WORK INSTRUCTIONS ▸ Output the data in full and exactly as presented.

------

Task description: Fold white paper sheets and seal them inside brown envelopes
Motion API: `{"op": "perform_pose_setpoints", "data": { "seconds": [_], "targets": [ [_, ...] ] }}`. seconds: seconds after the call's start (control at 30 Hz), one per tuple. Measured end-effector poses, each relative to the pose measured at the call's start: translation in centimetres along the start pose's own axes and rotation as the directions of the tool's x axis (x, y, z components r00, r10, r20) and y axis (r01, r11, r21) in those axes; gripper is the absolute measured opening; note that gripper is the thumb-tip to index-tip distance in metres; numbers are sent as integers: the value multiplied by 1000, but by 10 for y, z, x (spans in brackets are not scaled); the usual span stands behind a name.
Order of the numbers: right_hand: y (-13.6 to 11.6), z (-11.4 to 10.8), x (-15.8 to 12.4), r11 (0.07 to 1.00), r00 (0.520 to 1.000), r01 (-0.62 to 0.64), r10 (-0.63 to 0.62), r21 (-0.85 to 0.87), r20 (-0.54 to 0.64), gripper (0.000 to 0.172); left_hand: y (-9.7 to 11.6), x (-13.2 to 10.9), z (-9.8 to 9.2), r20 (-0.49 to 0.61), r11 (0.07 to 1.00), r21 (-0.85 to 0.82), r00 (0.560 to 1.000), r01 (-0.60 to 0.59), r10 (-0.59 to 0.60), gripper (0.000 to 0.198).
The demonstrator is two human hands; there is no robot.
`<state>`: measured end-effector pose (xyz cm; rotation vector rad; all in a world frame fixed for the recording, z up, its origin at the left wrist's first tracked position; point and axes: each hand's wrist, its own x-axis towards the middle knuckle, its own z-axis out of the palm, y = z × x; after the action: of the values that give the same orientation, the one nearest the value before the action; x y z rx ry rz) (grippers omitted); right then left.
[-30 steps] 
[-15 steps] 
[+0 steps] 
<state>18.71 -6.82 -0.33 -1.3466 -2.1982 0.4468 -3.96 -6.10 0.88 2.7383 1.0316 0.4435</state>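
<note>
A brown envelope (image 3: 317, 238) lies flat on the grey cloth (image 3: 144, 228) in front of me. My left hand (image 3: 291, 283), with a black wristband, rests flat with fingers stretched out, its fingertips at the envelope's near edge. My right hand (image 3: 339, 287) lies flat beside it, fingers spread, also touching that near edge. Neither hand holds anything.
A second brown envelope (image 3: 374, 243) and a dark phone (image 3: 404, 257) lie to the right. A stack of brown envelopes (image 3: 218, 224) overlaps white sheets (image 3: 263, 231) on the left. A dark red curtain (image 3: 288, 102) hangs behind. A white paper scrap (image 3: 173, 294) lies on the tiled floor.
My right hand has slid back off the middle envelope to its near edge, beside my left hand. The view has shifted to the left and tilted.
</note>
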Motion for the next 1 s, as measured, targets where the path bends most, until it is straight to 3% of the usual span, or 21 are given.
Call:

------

TASK ANSWER ▸
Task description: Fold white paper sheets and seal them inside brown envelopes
Motion API: `{"op": "perform_pose_setpoints", "data": { "seconds": [_], "targets": [ [_, ...] ] }}`. seconds: seconds after the call's start (control at 30 Hz), one per tuple. Measured end-effector poses, each relative to the pose measured at the call's start: translation in centimetres along the start pose's own axes and rotation as the directions of the tool's x axis (x, y, z components r00, r10, r20) and y axis (r01, r11, r21) in those axes; gripper is the absolute measured opening; note that gripper is the thumb-tip to index-tip distance in metres; numbers are sent as integers: the value multiplied by 1000, but by 10 for y, z, x (spans in brackets are not scaled); the usual span stands behind a name.
Order of the numbers: right_hand: y (-13.6 to 11.6), z (-11.4 to 10.8), x (-15.8 to 12.4), r11 (0.07 to 1.00), r00 (0.520 to 1.000), r01 (-0.62 to 0.64), r10 (-0.63 to 0.62), r21 (-0.85 to 0.87), r20 (-0.54 to 0.64), gripper (0.000 to 0.172); left_hand: y (-9.7 to 11.6), x (-13.2 to 10.9), z (-9.8 to 9.2), r20 (-0.49 to 0.61), r11 (0.07 to 1.00), r21 (-0.85 to 0.82), r00 (0.560 to 1.000), r01 (-0.60 to 0.59), r10 (-0.59 to 0.60), gripper (0.000 to 0.198).
The demonstrator is two human hands; there is no robot.
`<state>`: measured end-effector pose (xyz cm; rotation vector rad; all in a world frame fixed for the recording, z up, its origin at the left wrist's first tracked position; point and axes: each hand's wrist, its own x-axis towards the middle knuckle, its own z-axis out of the palm, y = z × x; after the action: of the values that give the same orientation, the one nearest the value before the action; x y z rx ry rz) (grippers omitted); right then left.
[-30 steps] 
[-15 steps] 
[+0 steps] 
<state>18.71 -6.82 -0.33 -1.3466 -2.1982 0.4468 -3.96 -6.10 0.88 2.7383 1.0316 0.4435</state>
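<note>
A brown envelope (image 3: 317, 238) lies flat on the grey cloth (image 3: 144, 228) in front of me. My left hand (image 3: 291, 283), with a black wristband, rests flat with fingers stretched out, its fingertips at the envelope's near edge. My right hand (image 3: 339, 287) lies flat beside it, fingers spread, also touching that near edge. Neither hand holds anything.
A second brown envelope (image 3: 374, 243) and a dark phone (image 3: 404, 257) lie to the right. A stack of brown envelopes (image 3: 218, 224) overlaps white sheets (image 3: 263, 231) on the left. A dark red curtain (image 3: 288, 102) hangs behind. A white paper scrap (image 3: 173, 294) lies on the tiled floor.
My right hand has slid back off the middle envelope to its near edge, beside my left hand. The view has shifted to the left and tilted.
</note>
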Motion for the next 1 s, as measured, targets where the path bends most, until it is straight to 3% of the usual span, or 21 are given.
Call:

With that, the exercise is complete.